Fitting a network model
So great, we can now establish the communication capacity between different nodes. However, this involves the knowledge of the adjacency matrix, which could be very hard to obtain, especially if the inclusion invasive methods are needed. One way we can predict the edges for a given set of nodes is to fit a model to the nodes. The simplest one is known as the Erdos-Renyi Model.
The idea behind the Erdos-Renyi Model, is that for every pair of nodes (i,j), we can connect them with probability p. If we have n nodes, then the number of possible connections (edges) we can form would be \frac{n(n-1)}{2}, where we divide by 2 due to the undirected nature of the graphs we consider.
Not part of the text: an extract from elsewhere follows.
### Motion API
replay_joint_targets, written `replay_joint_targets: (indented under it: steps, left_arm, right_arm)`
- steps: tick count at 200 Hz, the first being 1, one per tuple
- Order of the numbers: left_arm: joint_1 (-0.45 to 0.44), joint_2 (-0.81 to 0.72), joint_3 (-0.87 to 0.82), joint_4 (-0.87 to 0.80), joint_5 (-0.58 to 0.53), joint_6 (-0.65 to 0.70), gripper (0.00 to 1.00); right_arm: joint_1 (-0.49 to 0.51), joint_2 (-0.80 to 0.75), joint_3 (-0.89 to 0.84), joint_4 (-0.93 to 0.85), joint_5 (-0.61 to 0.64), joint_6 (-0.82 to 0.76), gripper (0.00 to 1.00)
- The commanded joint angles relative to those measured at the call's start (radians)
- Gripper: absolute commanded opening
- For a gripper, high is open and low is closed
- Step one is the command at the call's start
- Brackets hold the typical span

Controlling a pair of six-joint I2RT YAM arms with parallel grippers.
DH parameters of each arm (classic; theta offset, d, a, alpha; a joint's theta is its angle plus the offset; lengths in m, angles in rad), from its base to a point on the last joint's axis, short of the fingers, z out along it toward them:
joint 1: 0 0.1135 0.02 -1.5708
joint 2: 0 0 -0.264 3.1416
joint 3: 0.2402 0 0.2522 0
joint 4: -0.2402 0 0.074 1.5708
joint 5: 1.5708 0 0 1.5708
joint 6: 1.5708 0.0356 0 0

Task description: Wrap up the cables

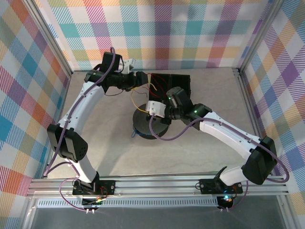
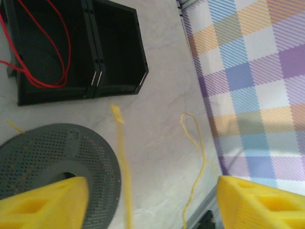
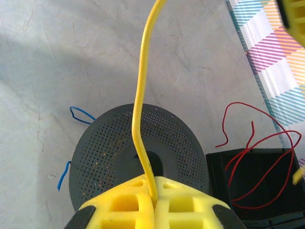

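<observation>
Your table (image 1: 109, 148) was a pale, marbled slab. Near its middle you had a black perforated spool (image 2: 47, 152) lying flat. Just beyond it two black bins (image 2: 116, 43) stood side by side, touching, with red cables (image 2: 69, 47) looped inside one of them. A loose yellow cable (image 2: 200, 145) trailed over the bare surface close to the wall, and short ends of blue wire (image 3: 78, 113) lay beside the spool

robot lab cell: checked cloth walls (image 1: 190, 28) behind and either side of the jaws, aluminium rail (image 1: 157, 185) carrying both arm bases (image 1: 90, 188).
</observation>
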Motion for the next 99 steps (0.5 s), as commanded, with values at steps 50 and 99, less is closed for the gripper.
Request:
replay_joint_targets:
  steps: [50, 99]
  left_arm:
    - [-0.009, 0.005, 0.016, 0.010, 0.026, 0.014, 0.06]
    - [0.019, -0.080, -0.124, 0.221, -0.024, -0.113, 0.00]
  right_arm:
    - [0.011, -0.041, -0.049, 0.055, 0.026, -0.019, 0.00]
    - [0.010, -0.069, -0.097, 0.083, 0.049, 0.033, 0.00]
Hence, the number of edges would follow a binomial distribution:
Edge\; number \sim Binomial\Big(\frac{n(n-1)}{2}, p\Big).
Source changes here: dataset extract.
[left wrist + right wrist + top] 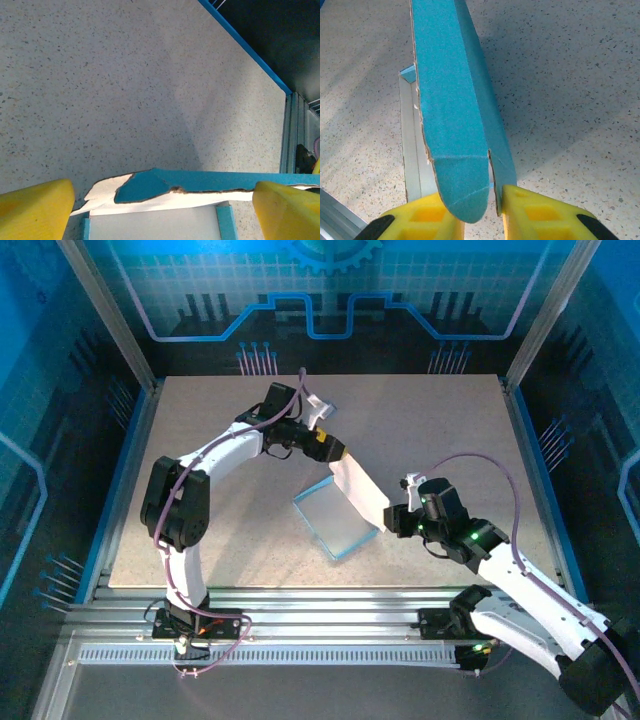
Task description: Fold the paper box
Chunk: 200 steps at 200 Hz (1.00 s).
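Where torn, the thin blue paper box (150,184) shows ragged white.

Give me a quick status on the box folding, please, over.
Left gripper open, straddling the lid's upper edge. Right gripper shut on the paper box's tuck flap. Base flat, lid raised. Nothing in the way.

One paper box (358,492). Two arms: left arm (215,455), right arm (520,575). Two yellow fingers (535,215) each. One table (200,420).
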Motion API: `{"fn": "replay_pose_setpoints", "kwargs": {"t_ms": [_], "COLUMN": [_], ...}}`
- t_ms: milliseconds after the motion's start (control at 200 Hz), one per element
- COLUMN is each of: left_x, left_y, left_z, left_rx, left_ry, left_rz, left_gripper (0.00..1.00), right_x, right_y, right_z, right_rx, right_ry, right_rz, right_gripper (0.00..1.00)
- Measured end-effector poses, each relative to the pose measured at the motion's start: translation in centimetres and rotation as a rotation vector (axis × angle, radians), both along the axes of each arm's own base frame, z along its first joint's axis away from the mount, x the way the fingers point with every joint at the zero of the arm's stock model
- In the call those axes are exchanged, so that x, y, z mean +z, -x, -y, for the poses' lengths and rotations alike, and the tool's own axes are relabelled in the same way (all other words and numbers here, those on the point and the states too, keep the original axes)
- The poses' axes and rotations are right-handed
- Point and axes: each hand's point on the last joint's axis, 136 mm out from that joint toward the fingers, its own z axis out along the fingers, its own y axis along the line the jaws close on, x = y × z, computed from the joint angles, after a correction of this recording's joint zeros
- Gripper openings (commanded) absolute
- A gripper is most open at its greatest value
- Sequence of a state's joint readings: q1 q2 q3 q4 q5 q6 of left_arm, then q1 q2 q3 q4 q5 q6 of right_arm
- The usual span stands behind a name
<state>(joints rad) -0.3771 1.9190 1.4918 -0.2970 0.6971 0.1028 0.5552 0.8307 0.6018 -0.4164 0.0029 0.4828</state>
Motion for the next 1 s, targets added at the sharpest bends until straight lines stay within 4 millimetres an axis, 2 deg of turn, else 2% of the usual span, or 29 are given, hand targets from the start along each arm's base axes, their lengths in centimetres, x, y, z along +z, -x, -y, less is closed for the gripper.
{"fn": "replay_pose_setpoints", "kwargs": {"t_ms": [215, 445, 575, 741, 891, 1001], "left_x": [-0.3, -2.2, -3.0, -4.1, -4.4, -3.3], "left_y": [-0.2, 3.1, 5.2, 6.9, 7.5, 7.2], "left_z": [-0.1, -2.7, -4.5, -5.9, -6.8, -7.4], "left_rx": [0.027, 0.13, 0.208, 0.287, 0.35, 0.378], "left_ry": [0.009, -0.043, -0.064, -0.067, -0.062, -0.039], "left_rz": [0.0, -0.054, -0.069, -0.113, -0.126, -0.101], "left_gripper": [0.93, 0.94, 0.94, 0.94, 0.95, 0.95], "right_x": [-0.6, -0.2, 0.2, 0.7, 1.7, 2.8], "right_y": [-0.4, -2.2, -3.9, -6.9, -10.2, -11.6], "right_z": [0.5, 0.6, 0.3, -0.3, -2.0, -3.1], "right_rx": [-0.02, -0.029, -0.02, 0.012, 0.076, 0.111], "right_ry": [0.038, 0.097, 0.118, 0.135, 0.145, 0.137], "right_rz": [-0.002, 0.011, 0.034, 0.059, 0.087, 0.126], "right_gripper": [0.27, 0.26, 0.26, 0.31, 0.4, 0.49]}}
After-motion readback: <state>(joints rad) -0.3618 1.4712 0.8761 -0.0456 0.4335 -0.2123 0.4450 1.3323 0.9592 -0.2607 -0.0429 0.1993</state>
Therefore, we can extract the mean number of edges and the variance:
\mathbb{E}[Edge\; number] = p\frac{n(n-1)}{2}
Var[Edge\; number] = p(1-p)\frac{n(n-1)}{2}
Another notion that is useful in graph theory is the degree of a node, which represents the number of edges that are connected to it. In a graph with n nodes, for each node i there are n-1 possible connections to other nodes. Hence, its degree d_{i} would also follow a binomial distribution with mean and variance respectively:
d_{i} \sim Binomial(n-1, p)
\mathbb{E}[d_{i}] = p(n-1)
Var[d_{i}] = p(1-p)(n-1)
This information can help us construct the network and extract its adjacency matrix, hence establish the communication capacity between nodes. This can be particularly useful in catching early brain diseases, which could compromise some of the edges, hence change the communication capacity matrix. If upon discovery of unusual deviations from the normal communication capacities in a patient, early measures could be taken to prevent the progression of the disease.
Thank you for reading. I hope this post has encouraged you to explore further what networks are and how they can be used in practice, or how mathematics can be applied in medicine and help saving lives.